|09-03-2011, 06:13 PM||#1|
Join Date: Jun 2010
Cropping Double-Paged Scans for PDF
I have been scanning books for over 10 years now - using the traditional flat-bed scanners (not the hyper sophisticated ones they have for library archives). Thus I have had books that turn out with the two pages open before you for each page in a PDF file.
I have had my own work-around for cropping them and then converting them into single page PDFs for years using Photoshop (see below). I also discovered using Ubuntu that there is a program that specifically performs this function (but I can't recall the name at the moment - and am not at an Ubuntu machine - but see below for how you can identify that program).
So I was searching today to see if there were any programs or tricks out there others knew about for PC's or Macs (particularly PC's).
I saw this post - from three years ago - and then a few others about that old:
"Originally Posted by joeanne12 2009
Hi have searched for an answer but cant find one. I have a couple of pdf books that have two pages printed on the same page and cannot convert them successfully. I cant even seperated the pages, does anyone have any idea how this can be done?
This comes YEARS after this thread. But I thought I'd add something - as I am currently looking for a solution for use on a PC.
So here are my two solutions (PC and Mac using Photoshop & Ubuntu - but can't recall the program name). Below that I post a few other suggestions that I discovered but have yet to try. I am going to try this in ABBY FineReader first. But there are also apparently Briss, Snapter, and PaperCrop that might work and someone offered a Perl script (if the link still works). There is also at the bottom a method using Acrobat to print to a new PDF file - which I was trying to figure out before I found these instructions. I'll give it a shot as below is a very clear description of it.
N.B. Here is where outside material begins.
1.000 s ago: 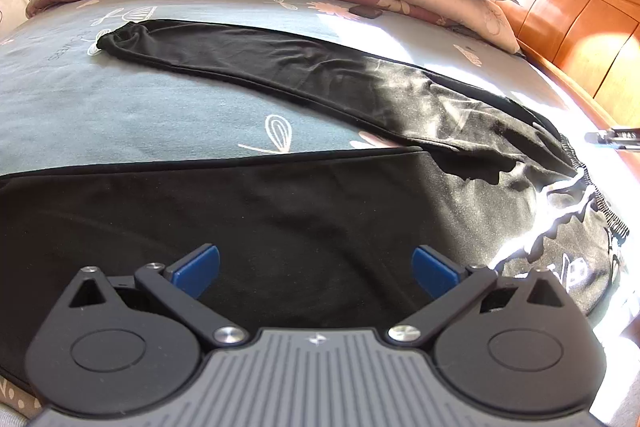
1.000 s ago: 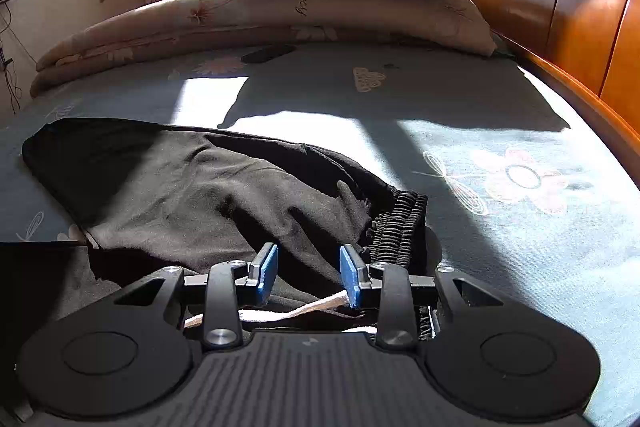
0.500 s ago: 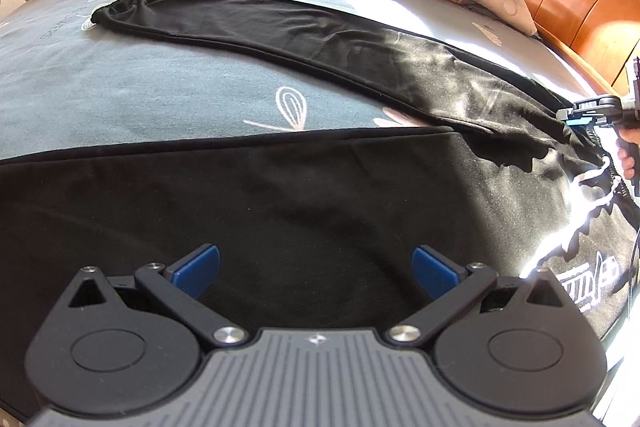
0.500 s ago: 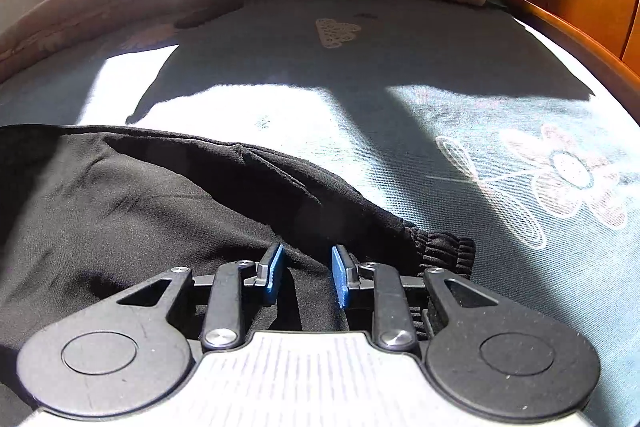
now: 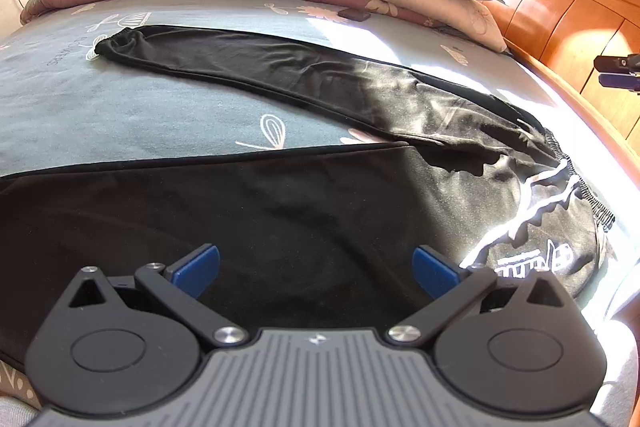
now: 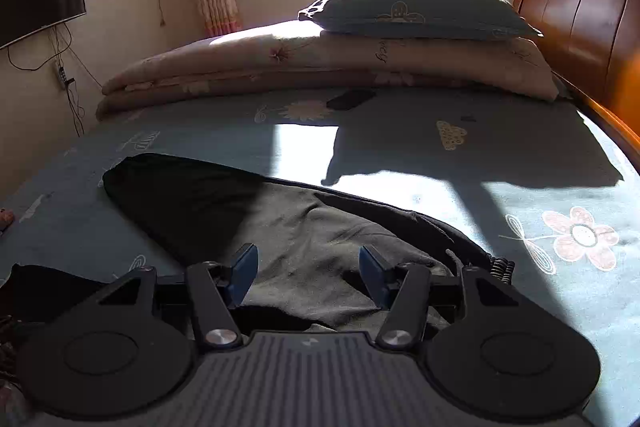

I have been scanning my books for years. The way I had performed this reduction from the two-page scan to single pages was to create a batch process in Photoshop that divides the page 50% left and saves it - with a sequential page number and an ".l" - and then running a second batch that divides the page 50% right - and similarly saves it with an ".r"
So I get a directory of docX.001.l, docX.001.r, ... docX.n.l, docX.n.r - I then simply import the image files into Acrobat.
It takes some time - but with the batch processes (I haven't been able to create one that does both left and right with one process - but I am not that sophisticated in programming photoshop) it is fairly easy and painless. It will just take a while for a lengthy book to be split into twice as many image files and saved - and then imported into acrobat.
NOW - I am still looking to see if anyone has come up with a better way - and I am going to try ABBY FineReader. Have a copy - but never used it - will see if it can do it.
BUT I do have GOOD NEWS (Just not as complete as I wish). On the computers that I run unix (using Ubuntu) there is an application that does exactly this. Its just that I cannot remember the name. I do recall though that if you use Ubuntu's built in software installer and search for PDF - you will find it that way.
Hope this helps. I will post a new post as well so others might be able to benefit from this - or if others have new information.
Here were the other suggestions given to date - I haven't tried them yet:
Finereader Pro 9 (http://www.abbyy.com) and Snapter (http://www.snapter.atiz.com) can do this.
I managed to get some readable documents by using PaperCrop (see http://www.mobileread.com/forums/showthread.php?t=31677)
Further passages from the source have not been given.